• [Exercise]:
Where the listing below reaches the line containing "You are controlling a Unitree", start writing out lines exactly, and stop once the line containing "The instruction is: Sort" has been written.

• [Extracted information]:

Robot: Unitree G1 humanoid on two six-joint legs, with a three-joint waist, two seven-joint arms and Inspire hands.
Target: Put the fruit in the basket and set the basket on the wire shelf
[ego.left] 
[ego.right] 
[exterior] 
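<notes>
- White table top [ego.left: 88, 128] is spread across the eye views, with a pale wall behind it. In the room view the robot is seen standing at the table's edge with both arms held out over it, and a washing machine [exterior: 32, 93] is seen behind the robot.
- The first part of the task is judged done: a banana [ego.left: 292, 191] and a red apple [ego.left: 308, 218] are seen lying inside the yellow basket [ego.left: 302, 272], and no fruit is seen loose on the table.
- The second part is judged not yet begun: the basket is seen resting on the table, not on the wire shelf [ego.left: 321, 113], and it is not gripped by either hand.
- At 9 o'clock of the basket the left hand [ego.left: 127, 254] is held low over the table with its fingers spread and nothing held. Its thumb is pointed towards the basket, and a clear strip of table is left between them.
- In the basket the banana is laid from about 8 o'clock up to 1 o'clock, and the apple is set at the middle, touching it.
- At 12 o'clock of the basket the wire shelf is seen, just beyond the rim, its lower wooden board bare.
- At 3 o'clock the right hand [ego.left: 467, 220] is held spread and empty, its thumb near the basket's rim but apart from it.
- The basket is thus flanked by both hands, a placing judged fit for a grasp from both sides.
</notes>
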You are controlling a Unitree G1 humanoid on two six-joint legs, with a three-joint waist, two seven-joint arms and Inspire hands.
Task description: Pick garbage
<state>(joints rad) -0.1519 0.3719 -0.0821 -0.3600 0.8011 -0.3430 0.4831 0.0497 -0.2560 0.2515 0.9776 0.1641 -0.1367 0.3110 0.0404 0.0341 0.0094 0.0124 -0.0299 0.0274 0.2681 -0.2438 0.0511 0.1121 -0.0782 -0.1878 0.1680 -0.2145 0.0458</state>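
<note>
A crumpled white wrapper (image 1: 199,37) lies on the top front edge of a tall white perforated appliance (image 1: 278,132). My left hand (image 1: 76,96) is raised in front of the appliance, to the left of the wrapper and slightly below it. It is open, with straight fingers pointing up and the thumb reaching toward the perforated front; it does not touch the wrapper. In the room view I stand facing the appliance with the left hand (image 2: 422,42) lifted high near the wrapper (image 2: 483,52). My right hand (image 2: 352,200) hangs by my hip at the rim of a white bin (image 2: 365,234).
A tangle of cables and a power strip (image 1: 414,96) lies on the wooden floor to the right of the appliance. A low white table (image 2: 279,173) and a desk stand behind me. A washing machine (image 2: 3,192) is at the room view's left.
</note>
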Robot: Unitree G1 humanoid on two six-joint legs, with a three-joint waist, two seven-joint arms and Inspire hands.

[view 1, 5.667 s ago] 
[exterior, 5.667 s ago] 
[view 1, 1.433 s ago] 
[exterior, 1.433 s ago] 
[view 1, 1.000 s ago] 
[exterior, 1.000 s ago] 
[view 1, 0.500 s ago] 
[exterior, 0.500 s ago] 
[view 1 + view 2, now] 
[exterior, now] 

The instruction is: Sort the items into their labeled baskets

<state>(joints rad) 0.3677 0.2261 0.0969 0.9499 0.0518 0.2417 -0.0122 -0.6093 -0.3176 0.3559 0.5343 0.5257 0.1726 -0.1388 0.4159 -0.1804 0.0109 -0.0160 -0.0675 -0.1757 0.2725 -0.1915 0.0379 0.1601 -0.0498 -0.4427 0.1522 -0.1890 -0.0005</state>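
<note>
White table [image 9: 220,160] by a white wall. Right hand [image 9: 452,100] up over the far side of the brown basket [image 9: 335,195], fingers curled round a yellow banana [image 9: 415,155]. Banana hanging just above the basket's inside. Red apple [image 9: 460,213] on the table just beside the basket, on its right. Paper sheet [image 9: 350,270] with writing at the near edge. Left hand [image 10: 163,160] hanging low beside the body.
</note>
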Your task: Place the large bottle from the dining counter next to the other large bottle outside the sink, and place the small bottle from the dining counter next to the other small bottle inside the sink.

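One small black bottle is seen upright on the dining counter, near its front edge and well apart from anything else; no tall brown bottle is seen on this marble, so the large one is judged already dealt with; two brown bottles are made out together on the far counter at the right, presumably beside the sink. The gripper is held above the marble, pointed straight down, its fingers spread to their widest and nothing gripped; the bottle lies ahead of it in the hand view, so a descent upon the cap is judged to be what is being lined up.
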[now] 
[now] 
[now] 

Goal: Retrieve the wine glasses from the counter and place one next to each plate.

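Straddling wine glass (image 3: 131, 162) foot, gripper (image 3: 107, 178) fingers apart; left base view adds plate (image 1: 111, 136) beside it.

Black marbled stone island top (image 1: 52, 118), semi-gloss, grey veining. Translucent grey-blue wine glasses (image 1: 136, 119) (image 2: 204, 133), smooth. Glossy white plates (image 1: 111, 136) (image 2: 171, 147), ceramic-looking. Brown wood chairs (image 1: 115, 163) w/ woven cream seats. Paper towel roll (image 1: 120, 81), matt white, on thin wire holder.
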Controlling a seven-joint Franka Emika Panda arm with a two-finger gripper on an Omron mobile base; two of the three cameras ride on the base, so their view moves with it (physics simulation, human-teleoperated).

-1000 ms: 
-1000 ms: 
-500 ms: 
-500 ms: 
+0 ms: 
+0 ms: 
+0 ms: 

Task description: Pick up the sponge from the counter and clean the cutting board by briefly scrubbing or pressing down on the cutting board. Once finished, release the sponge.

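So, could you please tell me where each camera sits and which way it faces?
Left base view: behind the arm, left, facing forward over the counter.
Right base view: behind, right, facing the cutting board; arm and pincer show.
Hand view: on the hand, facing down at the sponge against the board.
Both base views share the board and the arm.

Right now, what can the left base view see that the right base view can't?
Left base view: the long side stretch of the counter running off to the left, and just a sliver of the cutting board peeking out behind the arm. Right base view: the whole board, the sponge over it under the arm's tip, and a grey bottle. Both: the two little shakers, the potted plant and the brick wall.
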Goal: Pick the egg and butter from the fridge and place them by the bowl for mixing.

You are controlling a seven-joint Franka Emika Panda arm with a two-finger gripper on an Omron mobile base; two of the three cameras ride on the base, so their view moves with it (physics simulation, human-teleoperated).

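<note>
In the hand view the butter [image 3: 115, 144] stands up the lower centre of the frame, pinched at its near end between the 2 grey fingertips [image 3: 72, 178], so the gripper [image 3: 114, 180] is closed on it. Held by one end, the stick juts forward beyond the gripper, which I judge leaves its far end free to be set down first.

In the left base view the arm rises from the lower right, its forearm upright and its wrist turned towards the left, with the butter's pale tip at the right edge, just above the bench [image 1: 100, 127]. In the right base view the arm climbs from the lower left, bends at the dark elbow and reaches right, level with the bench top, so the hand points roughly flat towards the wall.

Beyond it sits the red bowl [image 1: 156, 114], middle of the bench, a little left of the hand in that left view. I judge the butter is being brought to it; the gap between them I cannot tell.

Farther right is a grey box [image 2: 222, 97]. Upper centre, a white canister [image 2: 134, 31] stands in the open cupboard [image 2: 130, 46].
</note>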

• [Written reply]:
You are controlling a Unitree G1 humanoid on two six-joint legs, with a three-joint waist, two seven-joint arms and Inspire hands.
Task description: Pick garbage
<state>(joints rad) -0.1519 0.3719 -0.0821 -0.3600 0.8011 -0.3430 0.4831 0.0497 -0.2560 0.2515 0.9776 0.1641 -0.1367 0.3110 0.0404 0.0341 0.0094 0.0124 -0.0299 0.0274 0.2681 -0.2438 0.0511 0.1121 -0.0782 -0.1878 0.1680 -0.2145 0.0458</state>
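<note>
A crumpled white wrapper (image 1: 199,37) lies on the top front edge of a tall white perforated appliance (image 1: 278,132). My left hand (image 1: 76,96) is raised in front of the appliance, to the left of the wrapper and slightly below it. It is open, with straight fingers pointing up and the thumb reaching toward the perforated front; it does not touch the wrapper. In the room view I stand facing the appliance with the left hand (image 2: 422,42) lifted high near the wrapper (image 2: 483,52). My right hand (image 2: 352,200) hangs by my hip at the rim of a white bin (image 2: 365,234).
A tangle of cables and a power strip (image 1: 414,96) lies on the wooden floor to the right of the appliance. A low white table (image 2: 279,173) and a desk stand behind me. A washing machine (image 2: 3,192) is at the room view's left.
</note>
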Robot: Unitree G1 humanoid on two six-joint legs, with a three-joint waist, two seven-joint arms and Inspire hands.

[view 1, 5.667 s ago] 
[exterior, 5.667 s ago] 
[view 1, 1.433 s ago] 
[exterior, 1.433 s ago] 
[view 1, 1.000 s ago] 
[exterior, 1.000 s ago] 
[view 1, 0.500 s ago] 
[exterior, 0.500 s ago] 
[view 1 + view 2, now] 
[exterior, now] 

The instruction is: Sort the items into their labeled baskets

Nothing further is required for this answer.